Exchange has always been difficult to load balance because of the way it works, but with the release of Exchange 2013, it has become a lot easier to load balance as the architecture in Exchange 2013 has been dramatically simplified with only two roles, the Client Access server (CAS) and the Mailbox server. The CAS now only serves as a stateless proxy to the Mailbox server. This means that we can load balance on layer 4 as it does not matter which CAS a user is sent to. Also, RPC has been removed as a protocol and now HTTPS is used by default with Outlook Anywhere, which makes it a lot easier to load balance. When configuring Exchange, we need to set up CAS using an external URL, which is available only in NetScaler.
Note
An important point to note is that Exchange 2013 does not support SSL offloading, even with the latest release of CU3 and service pack 1. Microsoft has not stated that this would change or be added. Even though it places an extra load on the Exchange servers, they still benefit from NetScaler's ability to do SSL session multiplexing and health checking.

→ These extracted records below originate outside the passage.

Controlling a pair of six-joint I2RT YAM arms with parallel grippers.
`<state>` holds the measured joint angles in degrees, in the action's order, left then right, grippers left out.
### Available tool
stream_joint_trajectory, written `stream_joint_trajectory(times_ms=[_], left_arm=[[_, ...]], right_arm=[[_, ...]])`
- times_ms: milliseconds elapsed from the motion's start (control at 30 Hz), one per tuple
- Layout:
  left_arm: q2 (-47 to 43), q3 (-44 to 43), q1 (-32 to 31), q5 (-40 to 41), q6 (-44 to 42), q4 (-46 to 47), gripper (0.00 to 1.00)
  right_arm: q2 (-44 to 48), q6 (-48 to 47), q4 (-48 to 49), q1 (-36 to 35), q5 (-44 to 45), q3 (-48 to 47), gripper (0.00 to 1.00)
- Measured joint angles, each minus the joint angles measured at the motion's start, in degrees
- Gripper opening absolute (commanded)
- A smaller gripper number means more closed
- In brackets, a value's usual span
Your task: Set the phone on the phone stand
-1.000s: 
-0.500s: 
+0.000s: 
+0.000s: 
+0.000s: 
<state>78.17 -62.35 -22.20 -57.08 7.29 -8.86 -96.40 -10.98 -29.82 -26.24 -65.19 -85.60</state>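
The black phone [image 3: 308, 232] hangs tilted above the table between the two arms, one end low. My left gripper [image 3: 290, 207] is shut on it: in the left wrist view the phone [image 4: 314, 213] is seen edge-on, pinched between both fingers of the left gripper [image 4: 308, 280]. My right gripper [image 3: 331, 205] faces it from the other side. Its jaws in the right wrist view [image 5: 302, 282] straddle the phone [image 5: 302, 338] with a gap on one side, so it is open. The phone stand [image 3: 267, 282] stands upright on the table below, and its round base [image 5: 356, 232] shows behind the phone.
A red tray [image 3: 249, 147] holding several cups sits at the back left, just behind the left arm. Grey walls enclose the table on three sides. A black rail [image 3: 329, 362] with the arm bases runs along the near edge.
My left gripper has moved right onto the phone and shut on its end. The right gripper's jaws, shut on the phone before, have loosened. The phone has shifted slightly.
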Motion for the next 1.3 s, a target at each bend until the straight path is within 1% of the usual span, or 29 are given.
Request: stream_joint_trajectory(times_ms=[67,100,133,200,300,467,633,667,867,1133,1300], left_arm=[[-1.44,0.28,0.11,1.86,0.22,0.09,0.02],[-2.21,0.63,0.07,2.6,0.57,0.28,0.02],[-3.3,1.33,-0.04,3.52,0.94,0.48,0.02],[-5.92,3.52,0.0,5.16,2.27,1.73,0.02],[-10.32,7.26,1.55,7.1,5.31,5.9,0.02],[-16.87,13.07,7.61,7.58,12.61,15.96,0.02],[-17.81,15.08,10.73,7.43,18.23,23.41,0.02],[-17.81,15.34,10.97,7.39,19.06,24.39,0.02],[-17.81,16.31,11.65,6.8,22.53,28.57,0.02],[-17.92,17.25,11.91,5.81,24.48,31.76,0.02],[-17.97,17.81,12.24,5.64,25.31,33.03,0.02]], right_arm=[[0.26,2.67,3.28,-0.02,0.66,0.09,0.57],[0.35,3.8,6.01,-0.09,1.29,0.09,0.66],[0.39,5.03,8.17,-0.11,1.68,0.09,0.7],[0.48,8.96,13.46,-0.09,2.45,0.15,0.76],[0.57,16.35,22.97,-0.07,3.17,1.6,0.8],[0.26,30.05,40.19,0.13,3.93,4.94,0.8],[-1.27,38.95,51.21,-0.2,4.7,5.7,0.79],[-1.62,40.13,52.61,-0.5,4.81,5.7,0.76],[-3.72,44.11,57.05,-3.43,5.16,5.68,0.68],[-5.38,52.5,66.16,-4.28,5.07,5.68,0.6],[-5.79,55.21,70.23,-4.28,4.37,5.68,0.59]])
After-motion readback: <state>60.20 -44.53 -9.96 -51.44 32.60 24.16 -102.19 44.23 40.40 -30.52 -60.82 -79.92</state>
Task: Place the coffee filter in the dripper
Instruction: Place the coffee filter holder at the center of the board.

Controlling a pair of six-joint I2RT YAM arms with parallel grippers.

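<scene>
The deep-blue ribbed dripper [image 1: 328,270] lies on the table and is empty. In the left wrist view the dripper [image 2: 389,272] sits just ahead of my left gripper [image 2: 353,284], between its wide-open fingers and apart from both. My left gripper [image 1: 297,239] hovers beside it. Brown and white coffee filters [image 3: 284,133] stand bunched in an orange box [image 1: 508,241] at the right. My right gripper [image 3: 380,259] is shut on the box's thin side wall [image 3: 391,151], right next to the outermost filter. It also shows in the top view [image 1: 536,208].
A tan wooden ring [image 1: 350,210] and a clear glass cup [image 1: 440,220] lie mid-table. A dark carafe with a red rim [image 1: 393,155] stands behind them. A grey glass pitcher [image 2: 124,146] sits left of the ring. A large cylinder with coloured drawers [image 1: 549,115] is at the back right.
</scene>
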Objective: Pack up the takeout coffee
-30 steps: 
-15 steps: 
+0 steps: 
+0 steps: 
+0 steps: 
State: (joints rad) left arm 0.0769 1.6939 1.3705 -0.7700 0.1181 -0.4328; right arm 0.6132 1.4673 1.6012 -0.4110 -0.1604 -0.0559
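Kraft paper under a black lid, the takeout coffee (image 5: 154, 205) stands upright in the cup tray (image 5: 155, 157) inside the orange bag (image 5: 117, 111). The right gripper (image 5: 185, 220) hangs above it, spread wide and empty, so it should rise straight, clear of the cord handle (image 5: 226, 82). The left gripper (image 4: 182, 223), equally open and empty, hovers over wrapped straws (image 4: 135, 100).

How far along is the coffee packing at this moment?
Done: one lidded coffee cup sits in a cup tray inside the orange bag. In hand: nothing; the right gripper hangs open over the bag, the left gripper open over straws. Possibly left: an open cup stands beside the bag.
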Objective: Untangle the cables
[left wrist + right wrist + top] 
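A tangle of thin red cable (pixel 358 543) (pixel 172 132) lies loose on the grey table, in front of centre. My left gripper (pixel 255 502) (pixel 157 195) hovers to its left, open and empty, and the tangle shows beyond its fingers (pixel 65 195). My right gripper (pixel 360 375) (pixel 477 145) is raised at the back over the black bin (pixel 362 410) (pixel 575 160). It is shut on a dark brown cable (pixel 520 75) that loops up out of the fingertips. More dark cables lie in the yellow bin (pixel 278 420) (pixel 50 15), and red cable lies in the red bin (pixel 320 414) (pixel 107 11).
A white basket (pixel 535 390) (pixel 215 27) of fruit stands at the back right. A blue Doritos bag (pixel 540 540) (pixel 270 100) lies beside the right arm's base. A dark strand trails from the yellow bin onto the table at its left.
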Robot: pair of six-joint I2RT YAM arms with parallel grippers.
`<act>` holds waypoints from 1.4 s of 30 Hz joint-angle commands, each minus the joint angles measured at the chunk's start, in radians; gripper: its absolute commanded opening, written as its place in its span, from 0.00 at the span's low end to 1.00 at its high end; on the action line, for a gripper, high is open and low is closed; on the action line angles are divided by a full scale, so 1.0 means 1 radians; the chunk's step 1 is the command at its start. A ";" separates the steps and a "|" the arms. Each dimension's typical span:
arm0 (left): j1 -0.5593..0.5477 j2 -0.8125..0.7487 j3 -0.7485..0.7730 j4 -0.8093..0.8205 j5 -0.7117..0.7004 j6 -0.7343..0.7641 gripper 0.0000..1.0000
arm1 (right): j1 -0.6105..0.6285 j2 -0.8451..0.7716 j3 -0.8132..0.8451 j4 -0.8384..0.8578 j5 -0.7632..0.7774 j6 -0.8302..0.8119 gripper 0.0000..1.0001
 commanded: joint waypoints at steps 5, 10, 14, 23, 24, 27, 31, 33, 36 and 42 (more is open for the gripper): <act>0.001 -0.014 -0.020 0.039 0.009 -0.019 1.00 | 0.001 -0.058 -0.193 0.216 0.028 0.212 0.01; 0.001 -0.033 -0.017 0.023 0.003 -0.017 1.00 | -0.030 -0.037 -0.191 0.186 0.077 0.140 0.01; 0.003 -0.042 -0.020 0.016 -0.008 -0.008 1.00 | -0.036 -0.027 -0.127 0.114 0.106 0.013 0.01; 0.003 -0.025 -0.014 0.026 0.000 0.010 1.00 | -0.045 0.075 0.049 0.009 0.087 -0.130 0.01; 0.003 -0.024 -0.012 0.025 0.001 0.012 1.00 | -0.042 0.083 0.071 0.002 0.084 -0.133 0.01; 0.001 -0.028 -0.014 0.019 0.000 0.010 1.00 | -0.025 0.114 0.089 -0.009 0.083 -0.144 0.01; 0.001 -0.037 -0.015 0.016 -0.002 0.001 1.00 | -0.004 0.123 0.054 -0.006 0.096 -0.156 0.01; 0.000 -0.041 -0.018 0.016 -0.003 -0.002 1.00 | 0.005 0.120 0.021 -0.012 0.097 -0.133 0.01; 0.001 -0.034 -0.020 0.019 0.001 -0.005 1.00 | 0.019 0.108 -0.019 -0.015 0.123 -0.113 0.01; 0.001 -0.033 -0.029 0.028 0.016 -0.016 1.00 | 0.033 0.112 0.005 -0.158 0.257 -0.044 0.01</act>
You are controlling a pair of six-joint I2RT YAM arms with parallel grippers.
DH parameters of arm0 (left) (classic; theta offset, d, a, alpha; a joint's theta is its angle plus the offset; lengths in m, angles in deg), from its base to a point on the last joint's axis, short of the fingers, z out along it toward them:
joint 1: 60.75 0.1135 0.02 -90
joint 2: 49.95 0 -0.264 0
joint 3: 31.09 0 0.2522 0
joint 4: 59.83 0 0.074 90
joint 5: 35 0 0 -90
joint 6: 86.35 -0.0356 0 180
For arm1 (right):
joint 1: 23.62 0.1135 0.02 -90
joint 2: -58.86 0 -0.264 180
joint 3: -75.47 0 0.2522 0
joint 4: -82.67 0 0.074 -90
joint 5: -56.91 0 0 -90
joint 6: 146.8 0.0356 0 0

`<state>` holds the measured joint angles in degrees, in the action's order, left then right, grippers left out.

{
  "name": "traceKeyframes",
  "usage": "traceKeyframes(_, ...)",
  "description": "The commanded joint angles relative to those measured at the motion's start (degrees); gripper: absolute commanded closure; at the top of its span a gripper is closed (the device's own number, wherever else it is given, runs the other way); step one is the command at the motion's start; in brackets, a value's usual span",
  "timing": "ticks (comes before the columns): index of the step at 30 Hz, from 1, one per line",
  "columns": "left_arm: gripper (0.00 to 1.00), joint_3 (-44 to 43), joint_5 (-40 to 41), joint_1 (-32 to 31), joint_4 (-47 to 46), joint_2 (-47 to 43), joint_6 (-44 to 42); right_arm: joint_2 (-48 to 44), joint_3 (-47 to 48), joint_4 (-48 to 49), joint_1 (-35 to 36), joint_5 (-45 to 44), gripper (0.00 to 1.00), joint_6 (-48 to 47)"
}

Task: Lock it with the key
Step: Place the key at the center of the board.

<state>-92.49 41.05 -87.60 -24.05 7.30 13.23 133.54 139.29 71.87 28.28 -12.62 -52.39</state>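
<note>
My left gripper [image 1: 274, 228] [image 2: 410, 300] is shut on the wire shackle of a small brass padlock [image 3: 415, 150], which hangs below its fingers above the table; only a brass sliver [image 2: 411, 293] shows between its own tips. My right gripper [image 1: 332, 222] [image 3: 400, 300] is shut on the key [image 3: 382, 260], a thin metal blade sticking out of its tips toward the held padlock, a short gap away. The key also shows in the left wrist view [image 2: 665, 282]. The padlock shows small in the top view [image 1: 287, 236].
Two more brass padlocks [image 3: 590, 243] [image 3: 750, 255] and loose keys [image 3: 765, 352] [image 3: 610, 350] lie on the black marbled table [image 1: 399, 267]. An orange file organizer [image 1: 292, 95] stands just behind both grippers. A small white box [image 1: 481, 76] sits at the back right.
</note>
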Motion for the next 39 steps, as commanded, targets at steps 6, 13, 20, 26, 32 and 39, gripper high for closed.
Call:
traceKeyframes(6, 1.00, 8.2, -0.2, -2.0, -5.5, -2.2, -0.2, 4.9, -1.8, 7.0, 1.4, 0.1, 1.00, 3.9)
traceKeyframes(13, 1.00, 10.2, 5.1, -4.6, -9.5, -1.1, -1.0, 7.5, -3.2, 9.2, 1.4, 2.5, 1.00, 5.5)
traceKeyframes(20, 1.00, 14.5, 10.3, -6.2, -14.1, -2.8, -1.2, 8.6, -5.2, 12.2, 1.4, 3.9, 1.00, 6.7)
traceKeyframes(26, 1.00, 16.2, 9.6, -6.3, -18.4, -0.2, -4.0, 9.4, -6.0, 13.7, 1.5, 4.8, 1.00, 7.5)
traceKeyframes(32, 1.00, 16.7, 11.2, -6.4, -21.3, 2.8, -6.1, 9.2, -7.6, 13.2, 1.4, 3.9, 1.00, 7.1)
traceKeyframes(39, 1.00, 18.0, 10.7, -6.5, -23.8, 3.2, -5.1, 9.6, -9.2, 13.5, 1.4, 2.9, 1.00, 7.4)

Now, there are multiple features and protocols that we can load balance using NetScaler. They are listed as follows:
- Outlook Web Access (OWA)
- Outlook Anywhere
- ActiveSync
- IMAP4
OWA, Outlook Anywhere, and ActiveSync all use the same port, and can be load balanced using the same vServer. The only difference is that they are available on different URL paths. First, we need to add the servers that are running as CAS to the list of servers. Next, we need to create a service or service group, which we will bind to the server on port 443 and protocol HTTPS. After we have chosen HTTPS as a protocol for the service, the SSL Settings pane will become active, and there we need to add the digital signed certificate that is attached to CAS. This can be done by going to Traffic Management | SSL. From there, we can import the certificate, and then install it for the service.
Next, we need to create a vServer to set up a load-balanced service. Then, we need to bind it to a virtual IP address, port (443), and protocol (SSL), and bind a new certificate to the vServer. Under Method and Persistence, we choose Least Connection and COOKIEINSERT respectively and a timeout of 2 minutes, and then click on Create. Also, it is important to set the external domain URL in CAS. This needs to be set from the exchange management console, which you can read more about at http://technet.microsoft.com/en-us/library/jj218640%28v=exchg.150%29.aspx.
The external domain URL in the Exchange management console needs to point to the VIP address of the load-balanced service we created.
IMAP is also a protocol that is commonly used in conjunction with Exchange, even though it does not provide many of the same features, such as calendar and public folders. IMAP is primarily used by a client to access e-mail on an Exchange server. Note that IMAP is not enabled by default on Exchange 2013. If you want to use this feature, you can read more about it at http://technet.microsoft.com/en-us/library/bb124489(v=exchg.150).aspx.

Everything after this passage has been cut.